And this is the story behind the W-Avenue Bridge in Tama County, Iowa. Tama County has a diverse collection of truss bridges like this one, most of which can be found along Wolf Creek. Yet this one sticks out as a bridge that has a potential for reuse, even in its current location. There is not much to talk about the structure. The bridge is a typical Pratt through truss with pinned connections built after the turn of the century. It was built in 1903 by George E. King, son of Zenas King who operated his business in Cleveland, Ohio, yet the younger King had established his business in Des Moines and populated the state with bridges with his own signature portal bracings (Howe lattice with subdivided heels). The bridge had a simple life, serving local residents and farmers………

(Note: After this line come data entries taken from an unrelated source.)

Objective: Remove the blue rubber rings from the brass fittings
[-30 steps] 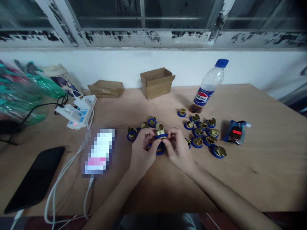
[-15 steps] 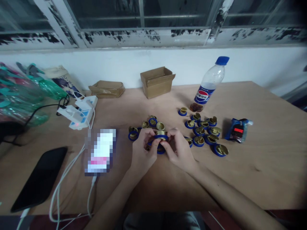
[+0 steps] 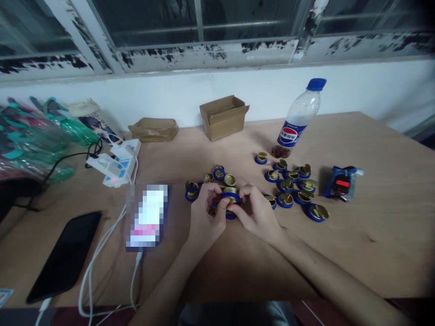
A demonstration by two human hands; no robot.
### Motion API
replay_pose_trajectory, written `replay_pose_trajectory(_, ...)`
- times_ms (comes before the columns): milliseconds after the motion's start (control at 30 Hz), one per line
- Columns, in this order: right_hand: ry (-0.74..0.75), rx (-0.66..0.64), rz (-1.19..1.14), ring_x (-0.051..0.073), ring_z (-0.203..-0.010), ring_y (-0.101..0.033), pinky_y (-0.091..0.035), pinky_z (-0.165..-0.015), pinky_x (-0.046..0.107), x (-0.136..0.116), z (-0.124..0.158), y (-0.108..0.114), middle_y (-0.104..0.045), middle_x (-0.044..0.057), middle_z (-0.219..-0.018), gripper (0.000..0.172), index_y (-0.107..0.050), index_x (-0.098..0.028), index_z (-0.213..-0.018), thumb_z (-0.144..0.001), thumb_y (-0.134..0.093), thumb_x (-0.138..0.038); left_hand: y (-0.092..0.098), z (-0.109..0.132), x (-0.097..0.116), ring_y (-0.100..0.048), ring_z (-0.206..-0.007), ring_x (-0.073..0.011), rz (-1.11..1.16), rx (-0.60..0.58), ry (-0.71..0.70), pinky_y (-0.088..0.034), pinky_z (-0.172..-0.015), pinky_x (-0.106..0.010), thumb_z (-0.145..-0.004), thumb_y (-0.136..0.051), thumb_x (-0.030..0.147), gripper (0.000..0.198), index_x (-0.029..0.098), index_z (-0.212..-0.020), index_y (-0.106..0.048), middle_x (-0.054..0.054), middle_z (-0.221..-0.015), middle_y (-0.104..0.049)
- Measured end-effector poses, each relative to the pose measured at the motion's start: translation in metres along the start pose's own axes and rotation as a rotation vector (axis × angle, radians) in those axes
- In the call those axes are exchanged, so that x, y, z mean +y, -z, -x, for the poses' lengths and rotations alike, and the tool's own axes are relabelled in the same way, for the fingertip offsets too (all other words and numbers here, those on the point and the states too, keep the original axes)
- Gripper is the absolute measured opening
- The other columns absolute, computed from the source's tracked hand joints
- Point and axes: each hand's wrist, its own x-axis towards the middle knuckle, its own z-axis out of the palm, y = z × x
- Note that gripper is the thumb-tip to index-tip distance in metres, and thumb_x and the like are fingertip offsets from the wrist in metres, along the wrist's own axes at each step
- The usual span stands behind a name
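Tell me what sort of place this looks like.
It looks like a makeshift indoor workspace, perhaps at home: small brass-coloured pieces with blue rings share the wooden table with a drink bottle and a power strip.

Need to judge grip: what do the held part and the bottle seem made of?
Held part: probably shiny metal, perhaps brass, given its gold colour; its blue ring, evenly coloured, perhaps rubber or plastic, finish unclear. Bottle: likely glossy plastic, see-through with highlights.
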Motion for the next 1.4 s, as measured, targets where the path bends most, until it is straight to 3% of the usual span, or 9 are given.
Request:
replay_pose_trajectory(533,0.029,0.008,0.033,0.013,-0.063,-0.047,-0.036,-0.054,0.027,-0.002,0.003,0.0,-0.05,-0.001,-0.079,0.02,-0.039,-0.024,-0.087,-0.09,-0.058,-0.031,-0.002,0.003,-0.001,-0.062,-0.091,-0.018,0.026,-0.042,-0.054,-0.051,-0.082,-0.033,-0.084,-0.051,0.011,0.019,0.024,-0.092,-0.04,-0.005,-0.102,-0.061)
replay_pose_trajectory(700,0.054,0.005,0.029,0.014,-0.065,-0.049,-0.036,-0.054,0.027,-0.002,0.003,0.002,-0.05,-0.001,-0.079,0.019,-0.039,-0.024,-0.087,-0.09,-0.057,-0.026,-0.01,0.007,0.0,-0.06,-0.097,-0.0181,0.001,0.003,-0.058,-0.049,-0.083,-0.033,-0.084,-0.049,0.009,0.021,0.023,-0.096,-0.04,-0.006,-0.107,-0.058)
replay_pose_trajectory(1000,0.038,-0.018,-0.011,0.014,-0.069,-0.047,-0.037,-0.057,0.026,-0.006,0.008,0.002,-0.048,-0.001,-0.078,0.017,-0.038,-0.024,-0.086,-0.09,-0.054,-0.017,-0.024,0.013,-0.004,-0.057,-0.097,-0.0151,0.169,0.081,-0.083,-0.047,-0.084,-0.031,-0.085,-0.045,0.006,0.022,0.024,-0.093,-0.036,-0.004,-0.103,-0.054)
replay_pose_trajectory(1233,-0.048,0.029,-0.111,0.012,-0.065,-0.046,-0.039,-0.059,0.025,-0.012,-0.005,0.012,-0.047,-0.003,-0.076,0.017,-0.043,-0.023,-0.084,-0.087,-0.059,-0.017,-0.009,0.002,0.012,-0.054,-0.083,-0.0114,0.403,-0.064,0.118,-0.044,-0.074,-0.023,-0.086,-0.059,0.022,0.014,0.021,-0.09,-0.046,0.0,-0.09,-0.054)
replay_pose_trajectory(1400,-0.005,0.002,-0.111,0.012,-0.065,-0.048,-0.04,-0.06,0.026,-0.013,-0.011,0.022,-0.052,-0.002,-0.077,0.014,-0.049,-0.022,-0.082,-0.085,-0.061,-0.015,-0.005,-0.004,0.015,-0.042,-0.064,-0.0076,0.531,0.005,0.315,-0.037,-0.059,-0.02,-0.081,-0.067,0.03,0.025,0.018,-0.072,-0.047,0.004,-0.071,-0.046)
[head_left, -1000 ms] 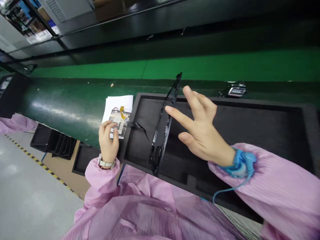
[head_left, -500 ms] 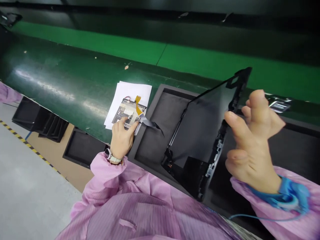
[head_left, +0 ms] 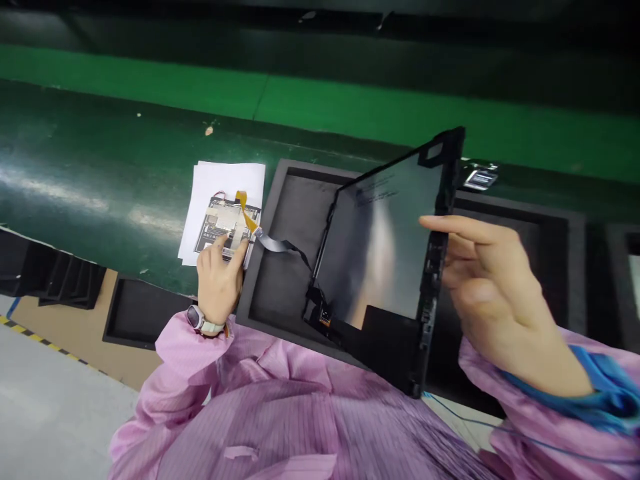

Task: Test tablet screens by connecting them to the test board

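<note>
My right hand point(head_left: 480, 280) grips the right edge of a black display panel point(head_left: 380, 247) and holds it tilted up over a black foam tray point(head_left: 280, 200). The panel's grey back faces me. A dark flat cable point(head_left: 280, 245) runs from the panel's lower left corner to a small circuit board point(head_left: 225, 223) with an orange flex strip. The board lies on white paper point(head_left: 220, 180) on the green belt. My left hand point(head_left: 217, 277) presses its fingertips on the board's near edge. A watch sits on my left wrist and a blue strap on my right.
The green conveyor belt point(head_left: 100, 173) runs across the view behind the tray. Black foam trays point(head_left: 50, 280) are stacked under the belt's near edge at left. A small silver part point(head_left: 480, 177) lies beyond the panel. Another tray's edge point(head_left: 625, 267) shows at far right.
My right hand swung the panel from edge-on to a tilted open position, its grey back now facing me. My left hand stayed on the circuit board.
</note>
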`<state>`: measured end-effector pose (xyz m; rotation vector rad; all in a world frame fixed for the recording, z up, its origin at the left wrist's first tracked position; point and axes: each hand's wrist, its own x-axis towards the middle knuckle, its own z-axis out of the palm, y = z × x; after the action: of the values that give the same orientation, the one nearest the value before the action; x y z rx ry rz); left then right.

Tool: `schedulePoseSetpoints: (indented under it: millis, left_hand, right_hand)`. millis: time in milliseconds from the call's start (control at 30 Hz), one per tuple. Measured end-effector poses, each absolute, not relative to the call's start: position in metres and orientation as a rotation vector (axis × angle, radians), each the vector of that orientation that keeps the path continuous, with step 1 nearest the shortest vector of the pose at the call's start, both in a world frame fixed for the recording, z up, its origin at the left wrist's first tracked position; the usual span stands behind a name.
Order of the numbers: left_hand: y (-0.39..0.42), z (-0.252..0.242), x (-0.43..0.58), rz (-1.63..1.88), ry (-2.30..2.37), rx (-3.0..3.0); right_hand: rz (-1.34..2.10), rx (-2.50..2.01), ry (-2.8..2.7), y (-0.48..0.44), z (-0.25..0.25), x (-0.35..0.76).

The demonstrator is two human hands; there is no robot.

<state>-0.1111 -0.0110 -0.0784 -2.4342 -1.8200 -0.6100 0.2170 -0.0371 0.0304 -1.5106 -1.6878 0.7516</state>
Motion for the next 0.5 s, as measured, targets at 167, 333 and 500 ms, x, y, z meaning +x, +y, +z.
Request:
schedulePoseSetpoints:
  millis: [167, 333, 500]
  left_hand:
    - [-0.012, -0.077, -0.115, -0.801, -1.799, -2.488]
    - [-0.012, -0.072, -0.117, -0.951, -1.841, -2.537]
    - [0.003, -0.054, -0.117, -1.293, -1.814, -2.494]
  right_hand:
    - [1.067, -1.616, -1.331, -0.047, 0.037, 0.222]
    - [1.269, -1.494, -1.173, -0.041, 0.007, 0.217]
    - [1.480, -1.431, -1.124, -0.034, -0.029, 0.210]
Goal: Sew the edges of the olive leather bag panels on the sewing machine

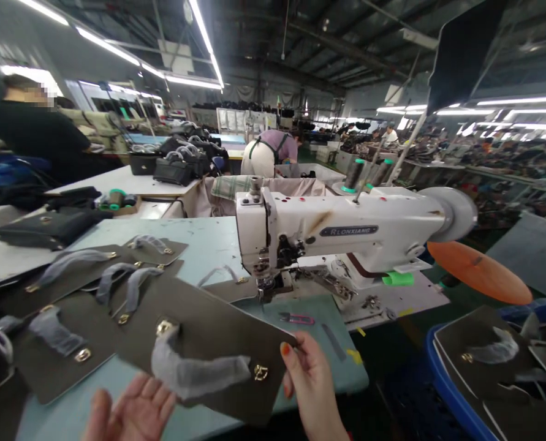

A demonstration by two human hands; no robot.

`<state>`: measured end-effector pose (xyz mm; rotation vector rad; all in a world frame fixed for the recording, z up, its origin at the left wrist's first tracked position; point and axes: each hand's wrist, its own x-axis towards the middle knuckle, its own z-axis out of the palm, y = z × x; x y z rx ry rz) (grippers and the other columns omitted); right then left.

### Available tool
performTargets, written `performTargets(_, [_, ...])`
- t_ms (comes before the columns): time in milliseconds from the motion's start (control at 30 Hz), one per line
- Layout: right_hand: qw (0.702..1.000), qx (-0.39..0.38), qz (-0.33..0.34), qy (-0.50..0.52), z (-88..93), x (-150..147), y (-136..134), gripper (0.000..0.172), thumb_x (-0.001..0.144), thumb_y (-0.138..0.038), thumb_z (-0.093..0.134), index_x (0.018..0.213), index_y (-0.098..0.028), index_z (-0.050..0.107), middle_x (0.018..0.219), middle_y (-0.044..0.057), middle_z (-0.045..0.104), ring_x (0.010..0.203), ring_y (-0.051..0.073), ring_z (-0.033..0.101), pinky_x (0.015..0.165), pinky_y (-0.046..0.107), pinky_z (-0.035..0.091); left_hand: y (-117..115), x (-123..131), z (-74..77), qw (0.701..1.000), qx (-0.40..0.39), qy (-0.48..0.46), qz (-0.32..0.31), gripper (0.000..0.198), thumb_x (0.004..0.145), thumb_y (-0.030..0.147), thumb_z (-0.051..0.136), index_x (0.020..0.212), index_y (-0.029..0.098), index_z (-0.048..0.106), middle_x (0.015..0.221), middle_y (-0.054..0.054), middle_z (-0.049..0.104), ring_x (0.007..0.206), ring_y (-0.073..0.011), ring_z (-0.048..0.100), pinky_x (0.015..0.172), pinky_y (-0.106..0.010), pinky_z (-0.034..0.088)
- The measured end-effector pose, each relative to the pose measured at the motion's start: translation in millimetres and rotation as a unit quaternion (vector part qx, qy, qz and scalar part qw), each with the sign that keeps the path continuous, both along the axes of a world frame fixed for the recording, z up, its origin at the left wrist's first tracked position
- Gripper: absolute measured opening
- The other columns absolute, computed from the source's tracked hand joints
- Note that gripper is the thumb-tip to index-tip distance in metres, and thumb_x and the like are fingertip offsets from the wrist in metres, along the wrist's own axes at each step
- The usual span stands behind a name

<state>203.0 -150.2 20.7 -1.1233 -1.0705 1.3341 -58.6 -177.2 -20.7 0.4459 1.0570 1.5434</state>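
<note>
My right hand (308, 376) pinches the right corner of a dark grey-brown bag panel (217, 334). A handle (194, 367) wrapped in white film is fixed to that panel by gold metal fittings. Palm up at the panel's lower edge, my left hand (132, 409) has its fingers stretched out and grips nothing. Whether its fingertips touch the panel I cannot tell. More panels with wrapped handles, one of them a bag panel (65, 343), lie overlapping to the left. Behind the held panel stands a white sewing machine (337, 223).
Pink thread snips (296, 318) lie on the pale green tabletop (316, 352). At right, a blue tub (447, 380) holds more panels. Several black bags (178, 168) stand on a table behind. Two people, one in dark clothing (34, 141) and one bending over (273, 150), are nearby.
</note>
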Motion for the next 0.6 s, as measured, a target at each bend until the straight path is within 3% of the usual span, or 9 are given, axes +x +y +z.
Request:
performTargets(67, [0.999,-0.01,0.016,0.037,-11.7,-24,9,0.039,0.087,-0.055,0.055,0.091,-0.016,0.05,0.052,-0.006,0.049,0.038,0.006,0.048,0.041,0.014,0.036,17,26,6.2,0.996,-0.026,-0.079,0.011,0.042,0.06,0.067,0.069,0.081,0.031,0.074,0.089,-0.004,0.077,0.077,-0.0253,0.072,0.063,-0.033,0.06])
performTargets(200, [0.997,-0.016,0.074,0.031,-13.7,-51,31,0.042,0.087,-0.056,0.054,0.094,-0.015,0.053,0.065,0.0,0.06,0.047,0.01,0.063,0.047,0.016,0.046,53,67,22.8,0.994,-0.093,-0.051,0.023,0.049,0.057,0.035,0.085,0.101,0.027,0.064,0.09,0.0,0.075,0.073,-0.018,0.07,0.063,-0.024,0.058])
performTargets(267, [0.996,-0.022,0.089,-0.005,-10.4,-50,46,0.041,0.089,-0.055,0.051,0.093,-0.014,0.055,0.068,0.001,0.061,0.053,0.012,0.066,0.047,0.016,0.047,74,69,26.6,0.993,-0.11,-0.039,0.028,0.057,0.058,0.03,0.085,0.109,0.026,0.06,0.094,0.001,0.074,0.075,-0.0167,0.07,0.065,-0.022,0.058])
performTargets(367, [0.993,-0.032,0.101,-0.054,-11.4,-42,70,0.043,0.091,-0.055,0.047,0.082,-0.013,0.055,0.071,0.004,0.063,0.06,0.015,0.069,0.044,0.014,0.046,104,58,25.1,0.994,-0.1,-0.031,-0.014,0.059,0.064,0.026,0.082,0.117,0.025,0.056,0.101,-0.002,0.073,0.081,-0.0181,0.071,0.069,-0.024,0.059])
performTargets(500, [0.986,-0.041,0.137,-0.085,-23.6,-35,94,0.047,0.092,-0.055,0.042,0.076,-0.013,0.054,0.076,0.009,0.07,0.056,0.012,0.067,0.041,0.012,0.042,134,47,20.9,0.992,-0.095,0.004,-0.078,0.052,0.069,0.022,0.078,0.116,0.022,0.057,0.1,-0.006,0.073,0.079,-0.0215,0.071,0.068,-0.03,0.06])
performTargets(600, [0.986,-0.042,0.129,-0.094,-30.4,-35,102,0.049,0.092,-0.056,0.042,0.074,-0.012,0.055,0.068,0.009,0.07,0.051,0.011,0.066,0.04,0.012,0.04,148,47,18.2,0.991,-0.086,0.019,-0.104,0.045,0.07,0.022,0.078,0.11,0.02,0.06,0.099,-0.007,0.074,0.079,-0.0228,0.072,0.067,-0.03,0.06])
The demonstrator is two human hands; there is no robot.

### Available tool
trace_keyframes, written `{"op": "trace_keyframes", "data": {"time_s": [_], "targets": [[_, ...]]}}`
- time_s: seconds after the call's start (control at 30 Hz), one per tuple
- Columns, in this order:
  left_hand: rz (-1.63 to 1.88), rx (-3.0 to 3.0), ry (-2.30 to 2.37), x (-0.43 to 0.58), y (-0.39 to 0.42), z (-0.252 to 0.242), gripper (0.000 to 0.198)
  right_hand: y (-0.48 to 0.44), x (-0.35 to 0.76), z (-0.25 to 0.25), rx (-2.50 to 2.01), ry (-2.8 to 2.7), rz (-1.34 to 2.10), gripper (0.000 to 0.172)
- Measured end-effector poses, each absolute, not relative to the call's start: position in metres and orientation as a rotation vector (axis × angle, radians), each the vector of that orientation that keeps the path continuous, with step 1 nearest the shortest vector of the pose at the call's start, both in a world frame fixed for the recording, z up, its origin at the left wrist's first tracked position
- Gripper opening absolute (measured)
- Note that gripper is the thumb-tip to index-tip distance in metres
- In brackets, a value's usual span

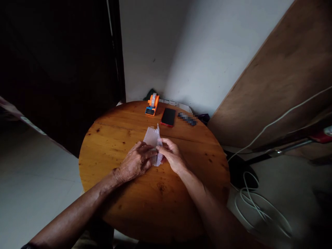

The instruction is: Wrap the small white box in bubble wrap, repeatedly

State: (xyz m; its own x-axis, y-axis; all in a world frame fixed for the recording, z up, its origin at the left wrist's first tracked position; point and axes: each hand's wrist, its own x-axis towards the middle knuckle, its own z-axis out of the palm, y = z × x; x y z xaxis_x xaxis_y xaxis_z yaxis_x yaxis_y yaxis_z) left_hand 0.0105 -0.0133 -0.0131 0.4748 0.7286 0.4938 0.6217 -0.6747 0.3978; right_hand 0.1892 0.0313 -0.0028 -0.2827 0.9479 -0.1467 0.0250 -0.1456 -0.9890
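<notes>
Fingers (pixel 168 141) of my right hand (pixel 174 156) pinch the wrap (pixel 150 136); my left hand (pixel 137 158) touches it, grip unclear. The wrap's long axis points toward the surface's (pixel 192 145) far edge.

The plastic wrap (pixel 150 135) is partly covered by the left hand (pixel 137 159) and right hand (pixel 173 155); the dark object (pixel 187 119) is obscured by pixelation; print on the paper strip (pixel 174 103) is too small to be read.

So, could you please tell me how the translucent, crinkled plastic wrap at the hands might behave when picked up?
The translucent, crinkled plastic wrap is probably light, since it looks thin. Its ragged, upturned edge suggests that part may flop. The flatter side could feel stiffer, as it lies fairly smooth; whether it holds anything is unclear.
</notes>
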Motion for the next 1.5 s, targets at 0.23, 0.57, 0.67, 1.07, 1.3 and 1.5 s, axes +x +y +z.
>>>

…….until its closure in 2011.

We don’t know the underlying reason behind the bridge suddenly being closed to traffic except for some inspection reports from bridge firms specialized in modern bridges, like Schuck and Britson with its lopsided report on the Cascade Bridge in Burlington, which led to its closure in 2008. Such biased reports and scare tactics are common but following them like lambs to the slaughter house makes structures like this one be dangerous, when in all reality, the bridge is simply fine. Just a few minor repairs and extra special care and the structure would have remained open today.

Or is it closed?

During his visit in 2013, J.R. Manning took a chance to visit the bridge and saw that even though the bridge was out, according to the sign, it was anything but that with missing boulders, signs knocked over and the like. Some of his observations showed that the bridge was in relatively good shape and one could just have simply put a weight limit on the bridge to keep the trucks off of it. The decking was covered in asphalt and there was no real structural issues that would have justified its closure. In other words, the bridge could have taken a few more years of traffic, assuming that cars cross this location which were rare on this stretch of quiet road

Three years later, new barriers were put into place, but one can walk across it, take some pictures and enjoy the scenery that surrounds the bridge, given the fact that it’s tucked away in the valley. Today, the road to the bridge is all covered in grass but the bridge is safe and sound, hidden away and unused except by the local farm nearby. It makes a person wonder whether the bridge will remain as is given its condition or if it will be reused elsewhere. In any case if it remains where it is, it will make for a good bike trail crossing or park. It’s a matter of sprucing it up and making it safe for use. But given its location, it should not be a problem to spend a few thousand for that.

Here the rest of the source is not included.